*** Begin section ***

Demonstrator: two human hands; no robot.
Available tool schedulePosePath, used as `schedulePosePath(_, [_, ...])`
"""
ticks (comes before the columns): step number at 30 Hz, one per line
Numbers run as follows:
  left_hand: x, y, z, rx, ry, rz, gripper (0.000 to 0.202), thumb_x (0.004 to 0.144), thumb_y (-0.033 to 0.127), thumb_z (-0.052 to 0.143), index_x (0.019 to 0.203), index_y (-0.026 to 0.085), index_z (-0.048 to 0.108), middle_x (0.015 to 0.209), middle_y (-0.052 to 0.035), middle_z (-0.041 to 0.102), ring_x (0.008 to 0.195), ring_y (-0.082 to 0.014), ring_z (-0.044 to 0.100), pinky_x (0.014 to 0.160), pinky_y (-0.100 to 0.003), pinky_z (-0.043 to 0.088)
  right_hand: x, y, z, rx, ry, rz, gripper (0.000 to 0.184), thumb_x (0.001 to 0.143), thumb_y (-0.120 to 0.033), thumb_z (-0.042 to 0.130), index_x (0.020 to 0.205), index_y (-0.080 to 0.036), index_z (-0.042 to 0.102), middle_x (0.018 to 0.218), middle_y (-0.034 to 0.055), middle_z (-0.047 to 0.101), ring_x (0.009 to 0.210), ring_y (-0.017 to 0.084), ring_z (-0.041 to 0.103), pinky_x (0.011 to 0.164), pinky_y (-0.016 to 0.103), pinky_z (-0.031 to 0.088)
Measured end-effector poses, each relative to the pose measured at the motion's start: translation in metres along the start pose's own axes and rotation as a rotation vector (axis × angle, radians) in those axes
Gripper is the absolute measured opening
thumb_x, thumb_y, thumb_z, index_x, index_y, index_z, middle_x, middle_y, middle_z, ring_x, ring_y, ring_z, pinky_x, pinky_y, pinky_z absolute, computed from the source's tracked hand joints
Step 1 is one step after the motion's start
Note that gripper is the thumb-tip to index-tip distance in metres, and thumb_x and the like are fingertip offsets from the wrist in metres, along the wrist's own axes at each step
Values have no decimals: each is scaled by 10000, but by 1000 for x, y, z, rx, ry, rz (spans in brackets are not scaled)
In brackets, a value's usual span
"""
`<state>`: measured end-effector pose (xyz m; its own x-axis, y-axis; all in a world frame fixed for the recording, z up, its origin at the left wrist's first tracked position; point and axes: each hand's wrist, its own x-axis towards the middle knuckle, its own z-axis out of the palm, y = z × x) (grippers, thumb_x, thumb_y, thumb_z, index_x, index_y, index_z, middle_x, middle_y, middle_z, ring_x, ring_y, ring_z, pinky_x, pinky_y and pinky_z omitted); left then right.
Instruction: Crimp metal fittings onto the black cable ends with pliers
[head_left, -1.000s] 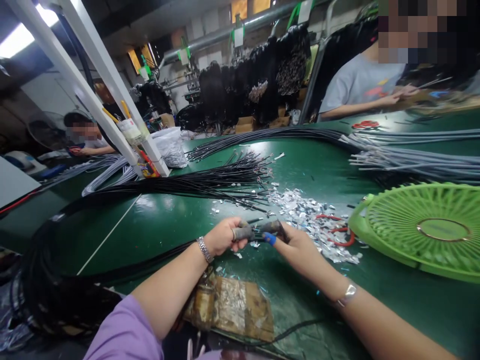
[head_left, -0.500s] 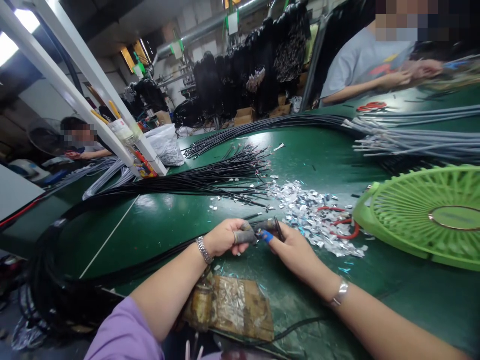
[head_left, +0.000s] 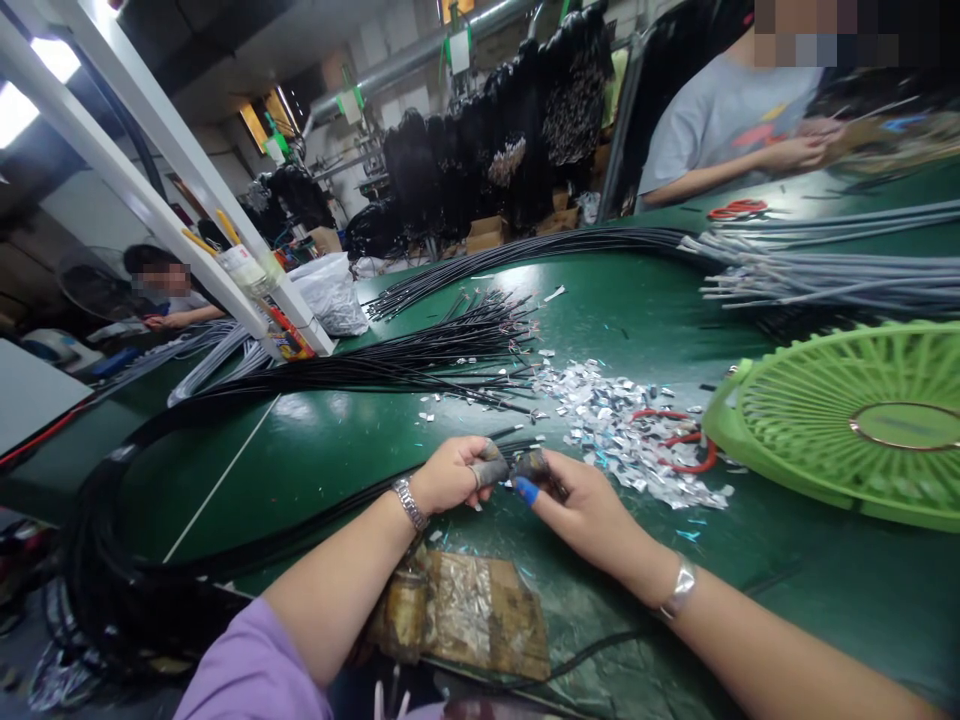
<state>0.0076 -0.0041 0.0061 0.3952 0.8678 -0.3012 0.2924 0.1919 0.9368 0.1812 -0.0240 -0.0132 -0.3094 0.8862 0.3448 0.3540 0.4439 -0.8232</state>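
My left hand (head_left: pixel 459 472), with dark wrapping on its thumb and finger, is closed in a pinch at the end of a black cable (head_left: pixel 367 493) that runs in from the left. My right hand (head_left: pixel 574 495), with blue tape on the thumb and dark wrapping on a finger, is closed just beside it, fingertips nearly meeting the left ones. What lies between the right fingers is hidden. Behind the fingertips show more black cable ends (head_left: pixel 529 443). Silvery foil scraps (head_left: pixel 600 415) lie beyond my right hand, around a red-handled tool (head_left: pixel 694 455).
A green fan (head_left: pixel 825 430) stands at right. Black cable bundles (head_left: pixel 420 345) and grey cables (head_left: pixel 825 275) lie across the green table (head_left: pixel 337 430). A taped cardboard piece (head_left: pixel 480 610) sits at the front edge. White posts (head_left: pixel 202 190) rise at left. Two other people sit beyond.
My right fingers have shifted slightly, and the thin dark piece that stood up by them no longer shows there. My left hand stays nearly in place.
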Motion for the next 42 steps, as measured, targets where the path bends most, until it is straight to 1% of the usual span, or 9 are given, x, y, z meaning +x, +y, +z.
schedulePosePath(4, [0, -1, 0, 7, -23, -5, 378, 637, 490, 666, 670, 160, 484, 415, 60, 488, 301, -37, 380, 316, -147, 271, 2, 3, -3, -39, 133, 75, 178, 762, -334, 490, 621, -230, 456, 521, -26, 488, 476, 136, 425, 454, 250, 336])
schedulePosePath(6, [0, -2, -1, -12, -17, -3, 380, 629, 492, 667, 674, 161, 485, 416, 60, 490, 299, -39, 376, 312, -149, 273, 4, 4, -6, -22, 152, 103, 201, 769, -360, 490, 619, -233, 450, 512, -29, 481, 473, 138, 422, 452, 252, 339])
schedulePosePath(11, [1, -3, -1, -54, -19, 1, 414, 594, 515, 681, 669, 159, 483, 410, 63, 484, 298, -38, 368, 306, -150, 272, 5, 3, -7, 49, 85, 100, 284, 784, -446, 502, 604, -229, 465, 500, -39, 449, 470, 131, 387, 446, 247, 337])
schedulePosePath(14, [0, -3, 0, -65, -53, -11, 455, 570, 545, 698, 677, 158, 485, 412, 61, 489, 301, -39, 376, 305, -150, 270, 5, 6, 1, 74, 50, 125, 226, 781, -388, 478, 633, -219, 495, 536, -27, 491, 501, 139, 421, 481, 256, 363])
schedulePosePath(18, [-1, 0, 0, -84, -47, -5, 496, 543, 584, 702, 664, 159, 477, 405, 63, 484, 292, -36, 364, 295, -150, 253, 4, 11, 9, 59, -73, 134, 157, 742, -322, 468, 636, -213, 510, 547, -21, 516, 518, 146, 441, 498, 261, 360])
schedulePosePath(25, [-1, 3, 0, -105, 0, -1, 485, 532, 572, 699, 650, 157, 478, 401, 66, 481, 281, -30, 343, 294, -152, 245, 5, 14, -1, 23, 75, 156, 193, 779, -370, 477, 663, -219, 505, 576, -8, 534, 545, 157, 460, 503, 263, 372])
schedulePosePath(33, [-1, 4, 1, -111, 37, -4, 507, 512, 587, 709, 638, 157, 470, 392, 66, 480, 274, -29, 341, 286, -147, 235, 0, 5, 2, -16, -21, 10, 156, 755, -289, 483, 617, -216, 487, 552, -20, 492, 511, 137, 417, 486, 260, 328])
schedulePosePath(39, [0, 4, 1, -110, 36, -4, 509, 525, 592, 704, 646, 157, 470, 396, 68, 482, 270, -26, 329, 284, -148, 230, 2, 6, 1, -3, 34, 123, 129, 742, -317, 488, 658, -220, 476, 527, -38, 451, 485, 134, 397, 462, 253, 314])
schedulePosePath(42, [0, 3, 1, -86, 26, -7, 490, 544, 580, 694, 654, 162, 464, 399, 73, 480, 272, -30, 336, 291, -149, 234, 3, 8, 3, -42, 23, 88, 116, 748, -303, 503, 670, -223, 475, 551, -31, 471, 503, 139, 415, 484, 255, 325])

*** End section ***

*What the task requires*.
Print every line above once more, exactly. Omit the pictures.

*Output of the task*.
Demonstrator: two human hands; no robot.
Available tool schedulePosePath, used as `schedulePosePath(_, [_, ...])`
"""
ticks (comes before the columns): step number at 30 Hz, one per line
Numbers run as follows:
  left_hand: x, y, z, rx, ry, rz, gripper (0.000 to 0.202), thumb_x (0.004 to 0.144), thumb_y (-0.033 to 0.127), thumb_z (-0.052 to 0.143), index_x (0.019 to 0.203), index_y (-0.026 to 0.085), index_z (-0.048 to 0.108), middle_x (0.015 to 0.209), middle_y (-0.052 to 0.035), middle_z (-0.041 to 0.102), ring_x (0.008 to 0.195), ring_y (-0.082 to 0.014), ring_z (-0.044 to 0.100), pinky_x (0.014 to 0.160), pinky_y (-0.100 to 0.003), pinky_z (-0.043 to 0.088)
  right_hand: x, y, z, rx, ry, rz, gripper (0.000 to 0.184), thumb_x (0.001 to 0.143), thumb_y (-0.120 to 0.033), thumb_z (-0.042 to 0.130), index_x (0.020 to 0.205), index_y (-0.080 to 0.036), index_z (-0.042 to 0.102), middle_x (0.018 to 0.218), middle_y (-0.034 to 0.055), middle_z (-0.047 to 0.101), ring_x (0.009 to 0.210), ring_y (-0.017 to 0.084), ring_z (-0.041 to 0.103), pinky_x (0.011 to 0.164), pinky_y (-0.016 to 0.103), pinky_z (-0.031 to 0.088)
Measured end-effector poses, each relative to the pose measured at the motion's start: translation in metres along the start pose's own axes and rotation as a rotation vector (axis × angle, radians) in those axes
Gripper is the absolute measured opening
thumb_x, thumb_y, thumb_z, index_x, index_y, index_z, middle_x, middle_y, middle_z, ring_x, ring_y, ring_z, pinky_x, pinky_y, pinky_z absolute, computed from the source's tracked hand joints
Step 1 is one step after the motion's start
Note that gripper is the thumb-tip to index-tip distance in metres, and thumb_x and the like are fingertip offsets from the wrist in metres, along the wrist's own axes at each step
Values have no decimals: each is scaled by 10000, but by 1000 for x, y, z, rx, ry, rz (spans in brackets are not scaled)
In brackets, a value's usual span
"""
`<state>`: measured end-effector pose (xyz m; its own x-axis, y-axis; all in a world frame fixed for the recording, z up, its origin at the left wrist's first tracked position; point and axes: each hand's wrist, its own x-axis towards the middle knuckle, its own z-axis out of the palm, y = z × x) (grippers, thumb_x, thumb_y, thumb_z, index_x, index_y, index_z, middle_x, middle_y, middle_z, ring_x, ring_y, ring_z, pinky_x, pinky_y and pinky_z omitted); left then right.
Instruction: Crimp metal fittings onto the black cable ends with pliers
[head_left, -1.000s] 
[head_left, -0.500s] 
[head_left, +0.000s] 
<state>0.0076 -0.0041 0.0061 0.3952 0.8678 -0.3012 0.2924 0.1919 0.9368 0.1812 -0.0240 -0.0132 -0.3094 0.8862 0.3448 0.3540 0.4439 -0.8232</state>
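My left hand (head_left: pixel 459 472), with dark wrapping on its thumb and finger, is closed in a pinch at the end of a black cable (head_left: pixel 367 493) that runs in from the left. My right hand (head_left: pixel 574 495), with blue tape on the thumb and dark wrapping on a finger, is closed just beside it, fingertips nearly meeting the left ones. What lies between the right fingers is hidden. Behind the fingertips show more black cable ends (head_left: pixel 529 443). Silvery foil scraps (head_left: pixel 600 415) lie beyond my right hand, around a red-handled tool (head_left: pixel 694 455).
A green fan (head_left: pixel 825 430) stands at right. Black cable bundles (head_left: pixel 420 345) and grey cables (head_left: pixel 825 275) lie across the green table (head_left: pixel 337 430). A taped cardboard piece (head_left: pixel 480 610) sits at the front edge. White posts (head_left: pixel 202 190) rise at left. Two other people sit beyond.
My right fingers have shifted slightly, and the thin dark piece that stood up by them no longer shows there. My left hand stays nearly in place.
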Motion for the next 42 steps, as measured, targets where the path bends most, until it is straight to 1% of the usual span, or 9 are given, x, y, z meaning +x, +y, +z.
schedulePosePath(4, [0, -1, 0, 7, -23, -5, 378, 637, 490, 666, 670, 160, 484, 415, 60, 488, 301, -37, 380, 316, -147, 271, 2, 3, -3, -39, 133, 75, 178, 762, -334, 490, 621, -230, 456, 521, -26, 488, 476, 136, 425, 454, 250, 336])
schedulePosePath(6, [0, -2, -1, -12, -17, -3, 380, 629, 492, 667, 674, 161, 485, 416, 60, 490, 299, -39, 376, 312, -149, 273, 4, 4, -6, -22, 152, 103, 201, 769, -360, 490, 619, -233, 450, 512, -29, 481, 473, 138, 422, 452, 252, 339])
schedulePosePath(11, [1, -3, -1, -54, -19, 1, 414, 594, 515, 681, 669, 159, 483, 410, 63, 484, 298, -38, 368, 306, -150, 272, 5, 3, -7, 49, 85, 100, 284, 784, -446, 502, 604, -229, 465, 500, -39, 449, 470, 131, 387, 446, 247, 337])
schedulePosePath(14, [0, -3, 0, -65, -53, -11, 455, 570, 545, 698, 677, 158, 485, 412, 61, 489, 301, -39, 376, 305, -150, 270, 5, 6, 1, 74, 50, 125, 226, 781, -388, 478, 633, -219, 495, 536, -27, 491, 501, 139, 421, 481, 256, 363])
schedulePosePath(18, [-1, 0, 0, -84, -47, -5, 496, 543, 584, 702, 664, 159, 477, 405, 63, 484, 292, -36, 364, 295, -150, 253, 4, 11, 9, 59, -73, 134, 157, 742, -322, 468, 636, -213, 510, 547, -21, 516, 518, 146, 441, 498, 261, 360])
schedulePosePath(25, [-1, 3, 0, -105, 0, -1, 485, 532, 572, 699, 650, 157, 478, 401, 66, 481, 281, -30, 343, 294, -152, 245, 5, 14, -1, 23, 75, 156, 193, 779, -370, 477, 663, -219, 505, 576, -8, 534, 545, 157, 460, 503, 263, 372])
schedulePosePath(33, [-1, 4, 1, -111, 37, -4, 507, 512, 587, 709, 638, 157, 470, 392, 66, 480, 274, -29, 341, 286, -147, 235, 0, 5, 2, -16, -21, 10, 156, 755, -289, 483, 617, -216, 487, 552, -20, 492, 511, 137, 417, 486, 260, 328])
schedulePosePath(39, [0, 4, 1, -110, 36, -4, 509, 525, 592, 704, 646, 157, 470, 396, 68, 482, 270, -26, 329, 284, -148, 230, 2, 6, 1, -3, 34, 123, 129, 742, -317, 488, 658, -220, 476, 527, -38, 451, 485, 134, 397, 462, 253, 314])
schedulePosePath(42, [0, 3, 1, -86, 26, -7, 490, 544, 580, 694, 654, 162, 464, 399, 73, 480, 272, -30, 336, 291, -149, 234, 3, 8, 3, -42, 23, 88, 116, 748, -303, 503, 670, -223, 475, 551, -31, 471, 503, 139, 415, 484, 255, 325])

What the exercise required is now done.